Several documentary films have been made about Nolan. This Dreaming, Spinning Thing was commissioned by ABCTV as a companion film to Nolan's 1967 retrospective exhibition at the Art Gallery of New South Wales. It was made with a script by Australian novelist George Johnston. Kelly Country (1972), directed by Stuart Cooper with commentary by Orson Welles, explores Australia's landscape and folklore through Nolan's imagery. Nolan's Paradise Garden poems and drawings are examined in British director Jonathan Gili's 1974 film of the same name.
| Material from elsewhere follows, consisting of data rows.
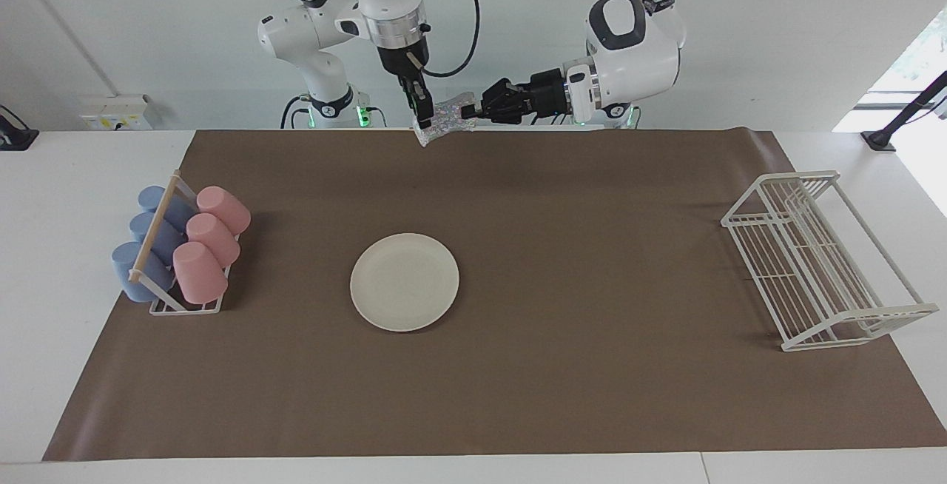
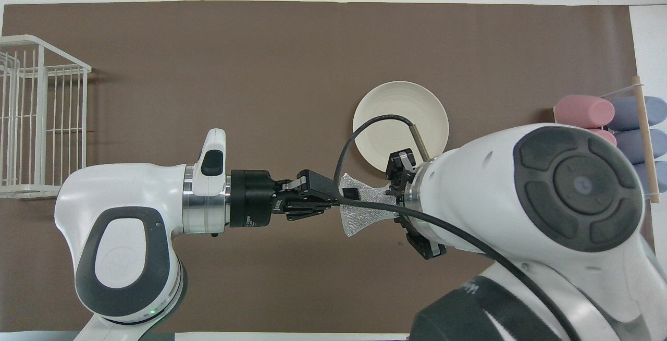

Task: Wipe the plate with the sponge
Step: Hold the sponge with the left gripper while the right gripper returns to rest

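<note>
The silvery speckled sponge (image 1: 444, 120) hangs in the air between my two grippers, over the brown mat's edge nearest the robots. My right gripper (image 1: 424, 115) points down and is shut on one end of it. My left gripper (image 1: 467, 109) reaches in sideways and its fingers pinch the other end. In the overhead view the sponge (image 2: 362, 210) spans from the left gripper (image 2: 348, 195) to the right gripper (image 2: 392, 192). The cream-white plate (image 1: 405, 282) lies flat and bare on the mat, far below the sponge; the right arm partly covers it in the overhead view (image 2: 400, 111).
A rack of pink and blue cups (image 1: 181, 247) stands at the right arm's end of the brown mat (image 1: 562, 395). A white wire dish rack (image 1: 821, 258) stands at the left arm's end.
</note>
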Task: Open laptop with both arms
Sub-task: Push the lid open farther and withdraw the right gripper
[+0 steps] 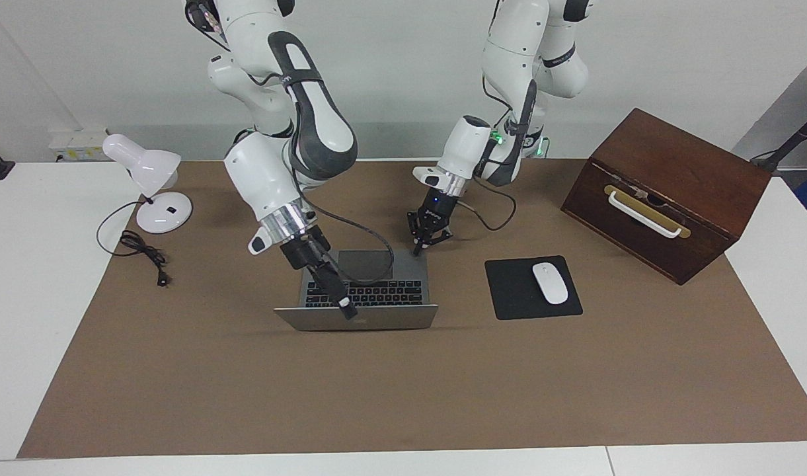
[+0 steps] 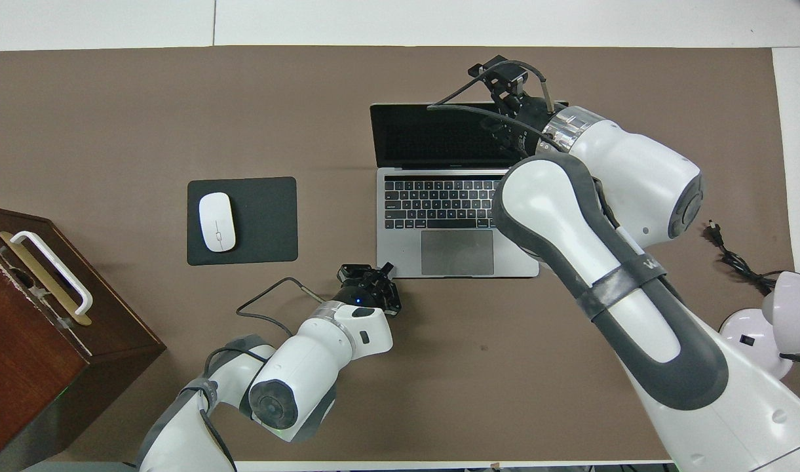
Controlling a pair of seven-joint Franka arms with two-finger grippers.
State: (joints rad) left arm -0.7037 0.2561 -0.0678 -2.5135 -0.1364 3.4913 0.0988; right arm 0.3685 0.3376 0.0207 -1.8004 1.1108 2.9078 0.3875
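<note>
Here, laptop (image 1: 367, 291) open at frame centre, left gripper (image 1: 416, 251) clenched, tips at the base's near corner, right gripper (image 1: 345, 307) on the screen's top edge, fingers unclear, mouse (image 1: 550, 283) on pad (image 1: 509, 297) beside.

Items present: one laptop (image 1: 367, 291), one mouse (image 1: 550, 283), one mouse pad (image 1: 509, 294), one desk lamp (image 1: 153, 185), one wooden box (image 1: 674, 192), two robot arms (image 1: 291, 132), one brown mat (image 1: 403, 383).
</note>
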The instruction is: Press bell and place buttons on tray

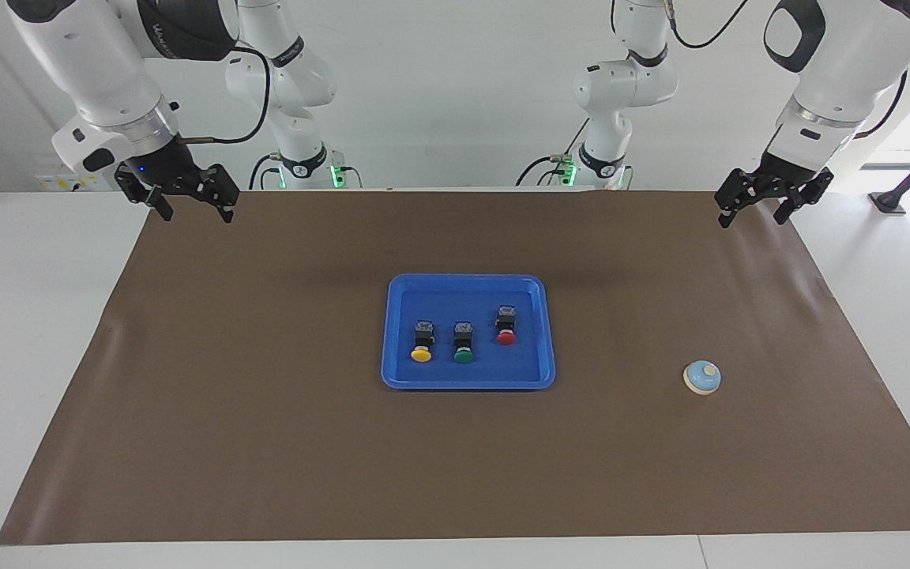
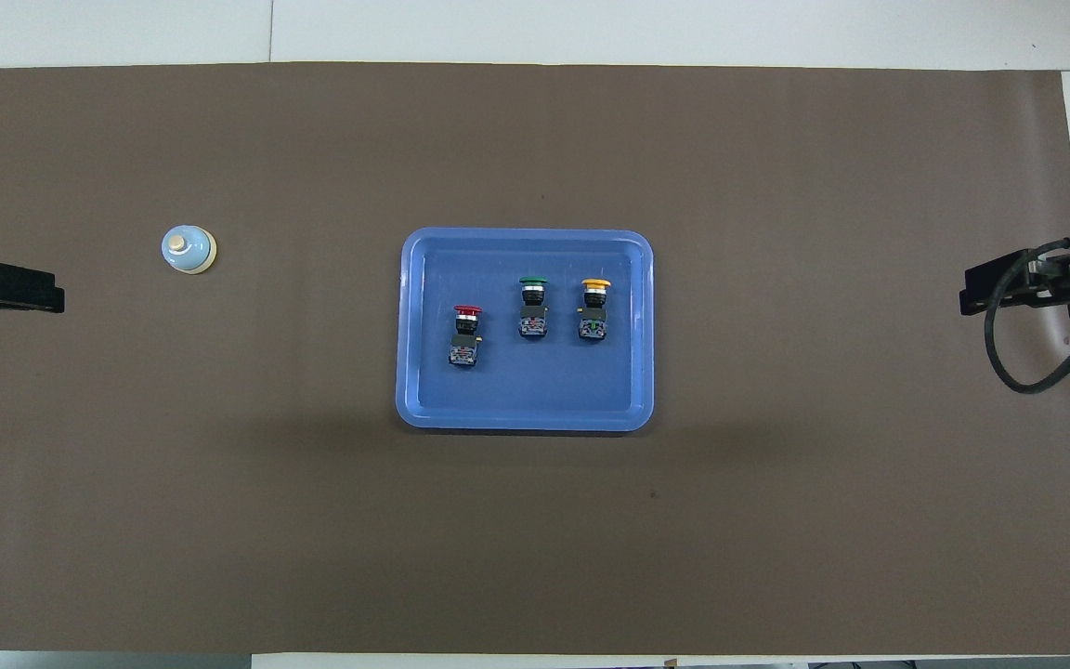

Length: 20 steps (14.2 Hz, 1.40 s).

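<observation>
At the middle of the brown mat [image 1: 265,442] sits the blue tray [image 1: 400,378], and all three buttons lie inside it. Reading the overhead view as a clock face with the tray's centre as the hub, the red button [image 2: 465,333] lies at about nine o'clock, the green button [image 2: 532,306] at about twelve, and the yellow button [image 2: 594,308] at about two, caps pointing away from the robots.

Out toward the left arm's end of the mat stands the bell [image 1: 702,377], alone and untouched, at roughly nine o'clock from the tray overhead.

Up goes the attention to the left gripper [image 1: 764,205]: it hangs in the air over the mat's corner at the robots' edge, fingers spread wide, nothing between them, well apart from the bell.

The right gripper [image 1: 189,203] hovers over the mat's other robot-side corner, jaws parted and empty, well clear of tray and buttons alike.
</observation>
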Tool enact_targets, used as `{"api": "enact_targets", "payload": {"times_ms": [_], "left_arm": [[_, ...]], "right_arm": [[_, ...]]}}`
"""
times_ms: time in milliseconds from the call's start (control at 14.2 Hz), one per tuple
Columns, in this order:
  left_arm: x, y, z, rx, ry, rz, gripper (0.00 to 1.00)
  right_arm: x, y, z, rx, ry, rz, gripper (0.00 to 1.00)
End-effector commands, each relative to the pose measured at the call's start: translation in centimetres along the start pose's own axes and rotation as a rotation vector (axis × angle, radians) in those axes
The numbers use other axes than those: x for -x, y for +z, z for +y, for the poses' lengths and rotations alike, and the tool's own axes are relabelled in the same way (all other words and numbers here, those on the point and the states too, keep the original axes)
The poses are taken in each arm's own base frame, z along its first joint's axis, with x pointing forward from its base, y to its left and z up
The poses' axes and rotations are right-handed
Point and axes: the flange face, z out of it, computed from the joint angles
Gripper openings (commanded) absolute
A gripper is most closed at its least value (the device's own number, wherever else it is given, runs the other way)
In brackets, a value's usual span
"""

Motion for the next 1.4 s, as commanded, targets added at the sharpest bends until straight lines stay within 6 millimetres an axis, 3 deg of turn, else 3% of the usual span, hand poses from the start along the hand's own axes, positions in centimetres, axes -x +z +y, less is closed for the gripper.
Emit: {"api": "enact_targets", "payload": {"times_ms": [0,492,843,1334], "left_arm": [[0.1,-1.2,0.0,-0.005,-0.016,0.002,1.0],[-1.2,-3.9,-0.7,0.016,-0.027,-0.003,1.0],[-1.1,-4.2,0.9,0.027,0.002,-0.012,1.0],[-0.5,-4.1,1.0,0.029,0.01,-0.039,1.0]], "right_arm": [[0.3,0.1,0.1,0.0,-0.009,0.009,1.0],[0.3,0.0,0.1,0.0,-0.009,0.01,1.0],[0.3,0.0,0.1,0.0,-0.009,0.01,1.0],[0.3,0.0,0.1,0.0,-0.009,0.01,1.0]]}}
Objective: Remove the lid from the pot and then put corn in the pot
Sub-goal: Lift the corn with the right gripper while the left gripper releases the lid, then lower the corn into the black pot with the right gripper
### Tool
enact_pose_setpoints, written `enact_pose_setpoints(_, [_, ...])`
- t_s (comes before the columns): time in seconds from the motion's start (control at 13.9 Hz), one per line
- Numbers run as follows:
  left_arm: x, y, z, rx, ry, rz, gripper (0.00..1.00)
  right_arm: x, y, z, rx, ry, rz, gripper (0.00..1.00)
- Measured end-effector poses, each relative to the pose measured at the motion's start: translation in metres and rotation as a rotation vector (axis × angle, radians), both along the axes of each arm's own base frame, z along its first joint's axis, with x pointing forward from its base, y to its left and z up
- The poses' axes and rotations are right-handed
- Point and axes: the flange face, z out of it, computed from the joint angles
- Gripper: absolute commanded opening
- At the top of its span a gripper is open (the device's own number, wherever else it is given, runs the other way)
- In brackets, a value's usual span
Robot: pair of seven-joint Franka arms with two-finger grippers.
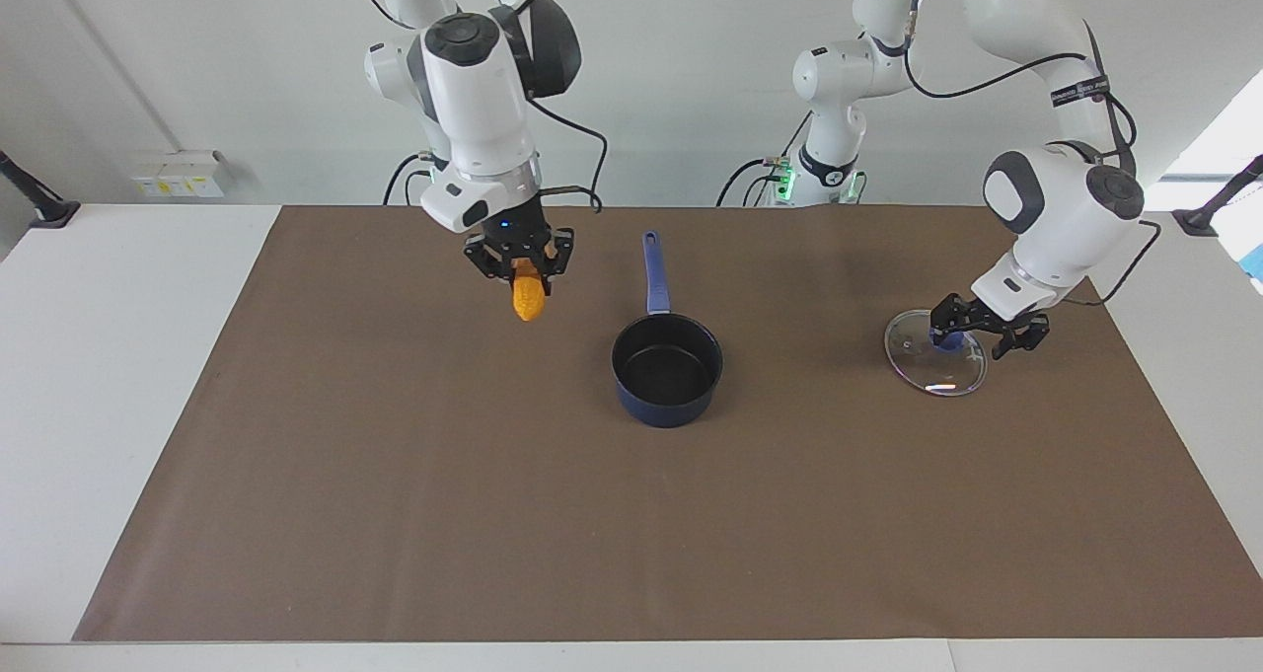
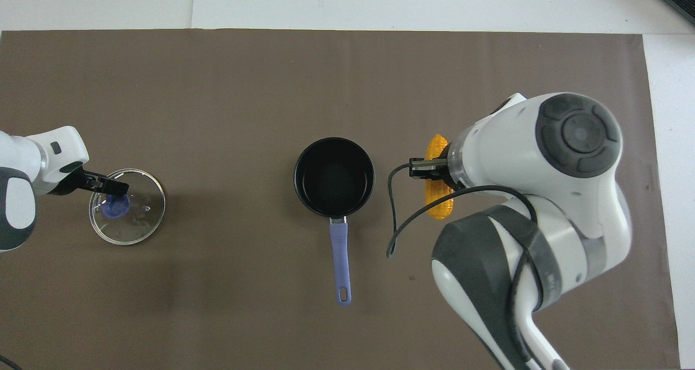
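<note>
The pot [image 1: 666, 410] stands open and empty at the middle of the brown mat, its handle [image 1: 654, 275] pointing toward the robots; it also shows in the overhead view [image 2: 298, 175]. My right gripper [image 1: 521, 269] is shut on the corn [image 1: 529, 299] and holds it hanging in the air over the mat, beside the pot toward the right arm's end. In the overhead view the corn [image 2: 437, 200] shows partly under the arm. The lid [image 1: 937, 368] lies on the mat toward the left arm's end, knob [image 2: 115, 206] up. My left gripper [image 1: 982, 332] is open, low over the lid by the knob.
The brown mat [image 1: 395, 514] covers most of the white table [image 1: 89, 376]. A black cable [image 2: 399, 218] loops off the right arm's wrist. Camera stands sit at both table ends near the wall.
</note>
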Motion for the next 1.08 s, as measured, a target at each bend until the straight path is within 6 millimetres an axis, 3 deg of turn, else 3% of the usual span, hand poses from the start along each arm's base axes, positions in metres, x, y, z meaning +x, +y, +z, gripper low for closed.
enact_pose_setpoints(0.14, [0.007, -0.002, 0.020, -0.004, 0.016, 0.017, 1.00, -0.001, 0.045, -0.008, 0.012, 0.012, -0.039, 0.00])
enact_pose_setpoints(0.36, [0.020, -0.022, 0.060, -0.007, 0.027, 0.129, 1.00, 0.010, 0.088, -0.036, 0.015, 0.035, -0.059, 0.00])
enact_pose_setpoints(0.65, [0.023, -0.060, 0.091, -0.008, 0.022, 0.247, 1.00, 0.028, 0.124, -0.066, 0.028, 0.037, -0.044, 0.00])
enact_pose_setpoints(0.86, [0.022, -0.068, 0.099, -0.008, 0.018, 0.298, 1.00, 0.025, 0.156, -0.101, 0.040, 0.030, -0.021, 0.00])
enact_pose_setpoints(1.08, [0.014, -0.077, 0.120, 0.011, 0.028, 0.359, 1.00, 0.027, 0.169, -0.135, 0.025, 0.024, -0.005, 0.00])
A 2009 documentary by filmmaker Catherine Hunter, Mask and Memory charts the course of Nolan's personal life, including his complex relationship with the Reeds at Heide. Narrated by Judy Davis, the film concludes that the three main women in Nolan's life, Sunday Reed, Cynthia Nolan and Mary Nolan, played bigger roles in the development of his art than is often discussed.

Among Australian artists, Nolan's estate was identified as the third largest in Australia in 2013, following those of Brett Whiteley and Russell Drysdale.